### What you need to do
Exactly the lines from the opening of the data through the line containing "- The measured" should be reproduced, please, with nothing added.

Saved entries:
━━━━━━

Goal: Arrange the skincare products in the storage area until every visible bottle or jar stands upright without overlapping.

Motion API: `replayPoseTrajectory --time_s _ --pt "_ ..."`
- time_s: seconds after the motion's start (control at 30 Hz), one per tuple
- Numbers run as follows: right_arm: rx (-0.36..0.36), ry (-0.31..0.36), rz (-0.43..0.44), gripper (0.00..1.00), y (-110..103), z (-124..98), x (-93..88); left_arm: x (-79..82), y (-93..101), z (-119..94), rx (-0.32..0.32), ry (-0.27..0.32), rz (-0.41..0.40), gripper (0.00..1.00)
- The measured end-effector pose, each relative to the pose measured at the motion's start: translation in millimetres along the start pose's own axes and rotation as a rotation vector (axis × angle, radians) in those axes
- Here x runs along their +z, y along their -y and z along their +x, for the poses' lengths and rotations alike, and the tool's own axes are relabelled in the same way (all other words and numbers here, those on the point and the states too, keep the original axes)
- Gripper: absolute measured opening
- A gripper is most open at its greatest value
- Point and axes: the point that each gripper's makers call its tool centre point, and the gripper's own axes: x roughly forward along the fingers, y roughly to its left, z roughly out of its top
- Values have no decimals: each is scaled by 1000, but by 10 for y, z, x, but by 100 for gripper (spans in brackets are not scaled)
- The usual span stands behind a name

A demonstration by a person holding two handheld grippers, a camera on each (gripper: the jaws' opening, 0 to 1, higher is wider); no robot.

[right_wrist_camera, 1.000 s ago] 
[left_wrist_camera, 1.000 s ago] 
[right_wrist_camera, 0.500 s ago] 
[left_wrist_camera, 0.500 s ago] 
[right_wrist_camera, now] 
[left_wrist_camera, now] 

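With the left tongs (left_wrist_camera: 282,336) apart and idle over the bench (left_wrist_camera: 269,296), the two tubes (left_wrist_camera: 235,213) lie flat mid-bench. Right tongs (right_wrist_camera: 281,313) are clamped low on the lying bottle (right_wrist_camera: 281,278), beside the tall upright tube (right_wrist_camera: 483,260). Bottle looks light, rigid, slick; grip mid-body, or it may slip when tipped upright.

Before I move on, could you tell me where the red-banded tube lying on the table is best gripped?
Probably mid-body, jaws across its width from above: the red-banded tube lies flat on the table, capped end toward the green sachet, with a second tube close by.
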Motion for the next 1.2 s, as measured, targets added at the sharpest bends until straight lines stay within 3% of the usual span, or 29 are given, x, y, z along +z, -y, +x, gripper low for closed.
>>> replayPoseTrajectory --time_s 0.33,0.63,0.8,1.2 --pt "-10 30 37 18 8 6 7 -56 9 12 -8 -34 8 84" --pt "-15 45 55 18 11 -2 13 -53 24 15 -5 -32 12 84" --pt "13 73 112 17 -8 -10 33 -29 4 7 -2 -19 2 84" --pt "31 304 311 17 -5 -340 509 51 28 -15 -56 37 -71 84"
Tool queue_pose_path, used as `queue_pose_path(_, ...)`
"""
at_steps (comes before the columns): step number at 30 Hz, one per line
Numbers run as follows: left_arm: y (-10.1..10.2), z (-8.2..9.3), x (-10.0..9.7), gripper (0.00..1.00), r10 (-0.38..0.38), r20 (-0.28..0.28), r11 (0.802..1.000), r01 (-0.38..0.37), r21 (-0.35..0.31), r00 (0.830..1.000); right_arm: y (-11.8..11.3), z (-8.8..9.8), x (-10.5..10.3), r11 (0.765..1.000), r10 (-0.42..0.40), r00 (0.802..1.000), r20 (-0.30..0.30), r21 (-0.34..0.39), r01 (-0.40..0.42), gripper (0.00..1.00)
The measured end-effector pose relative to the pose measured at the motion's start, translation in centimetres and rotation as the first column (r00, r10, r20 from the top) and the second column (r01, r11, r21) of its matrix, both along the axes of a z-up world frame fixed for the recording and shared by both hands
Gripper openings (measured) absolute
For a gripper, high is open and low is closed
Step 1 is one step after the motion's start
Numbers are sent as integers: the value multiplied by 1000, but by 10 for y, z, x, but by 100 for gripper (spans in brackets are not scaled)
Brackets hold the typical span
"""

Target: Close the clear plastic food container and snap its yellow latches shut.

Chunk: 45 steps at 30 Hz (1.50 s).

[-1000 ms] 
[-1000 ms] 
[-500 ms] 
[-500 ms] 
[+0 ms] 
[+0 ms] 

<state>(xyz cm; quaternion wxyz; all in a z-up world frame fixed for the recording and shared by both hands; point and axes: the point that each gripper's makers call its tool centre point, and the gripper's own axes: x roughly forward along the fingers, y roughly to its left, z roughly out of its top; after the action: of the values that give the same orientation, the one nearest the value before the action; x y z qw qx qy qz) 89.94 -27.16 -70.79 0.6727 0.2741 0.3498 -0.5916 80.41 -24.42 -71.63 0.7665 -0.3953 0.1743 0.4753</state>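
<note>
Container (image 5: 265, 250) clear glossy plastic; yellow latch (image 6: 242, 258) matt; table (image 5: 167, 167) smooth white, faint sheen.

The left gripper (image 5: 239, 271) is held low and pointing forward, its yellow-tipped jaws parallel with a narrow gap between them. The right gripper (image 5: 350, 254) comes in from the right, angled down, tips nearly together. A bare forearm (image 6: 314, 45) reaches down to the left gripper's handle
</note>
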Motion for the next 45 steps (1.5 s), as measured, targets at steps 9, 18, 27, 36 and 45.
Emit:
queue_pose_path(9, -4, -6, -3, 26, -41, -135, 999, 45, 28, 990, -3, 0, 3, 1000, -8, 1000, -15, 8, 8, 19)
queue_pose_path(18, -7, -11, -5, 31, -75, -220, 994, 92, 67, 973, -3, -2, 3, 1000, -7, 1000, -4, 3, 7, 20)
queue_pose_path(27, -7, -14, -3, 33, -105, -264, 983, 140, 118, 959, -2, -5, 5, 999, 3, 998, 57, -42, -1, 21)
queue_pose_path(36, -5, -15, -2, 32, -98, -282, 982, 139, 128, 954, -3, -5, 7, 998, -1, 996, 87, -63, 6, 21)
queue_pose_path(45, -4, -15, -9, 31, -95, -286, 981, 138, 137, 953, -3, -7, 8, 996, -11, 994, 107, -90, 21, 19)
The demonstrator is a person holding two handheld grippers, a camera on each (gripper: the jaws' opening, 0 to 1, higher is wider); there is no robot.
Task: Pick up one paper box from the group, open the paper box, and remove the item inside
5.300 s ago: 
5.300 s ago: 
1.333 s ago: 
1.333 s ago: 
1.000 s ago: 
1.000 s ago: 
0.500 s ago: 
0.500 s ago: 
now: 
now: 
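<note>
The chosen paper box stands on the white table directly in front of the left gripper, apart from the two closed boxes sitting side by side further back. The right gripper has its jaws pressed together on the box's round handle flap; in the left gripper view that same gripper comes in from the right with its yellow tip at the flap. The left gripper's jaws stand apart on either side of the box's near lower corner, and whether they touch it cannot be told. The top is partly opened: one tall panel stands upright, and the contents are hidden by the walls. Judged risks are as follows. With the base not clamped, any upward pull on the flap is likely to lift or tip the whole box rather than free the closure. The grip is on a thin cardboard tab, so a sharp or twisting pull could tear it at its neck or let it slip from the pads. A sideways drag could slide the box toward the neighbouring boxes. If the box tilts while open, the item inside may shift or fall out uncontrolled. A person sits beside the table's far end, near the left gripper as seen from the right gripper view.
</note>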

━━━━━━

### Exercise answer
Goal: Arrange the skincare products in the storage area until every visible bottle or jar stands upright without overlapping.

Motion API: `replayPoseTrajectory --time_s _ --pt "_ ..."`
- time_s: seconds after the motion's start (control at 30 Hz), one per tuple
- Numbers run as follows: right_arm: rx (-0.36..0.36), ry (-0.31..0.36), rz (-0.43..0.44), gripper (0.00..1.00), y (-110..103), z (-124..98), x (-93..88); left_arm: x (-79..82), y (-93..101), z (-119..94), rx (-0.32..0.32), ry (-0.27..0.32), rz (-0.41..0.40), gripper (0.00..1.00)
- The measured end-effector pose, each relative to the pose measured at the motion's start: translation in millimetres along the start pose's own axes and rotation as a rotation vector (axis × angle, radians) in those axes

The answer given above is the complete response.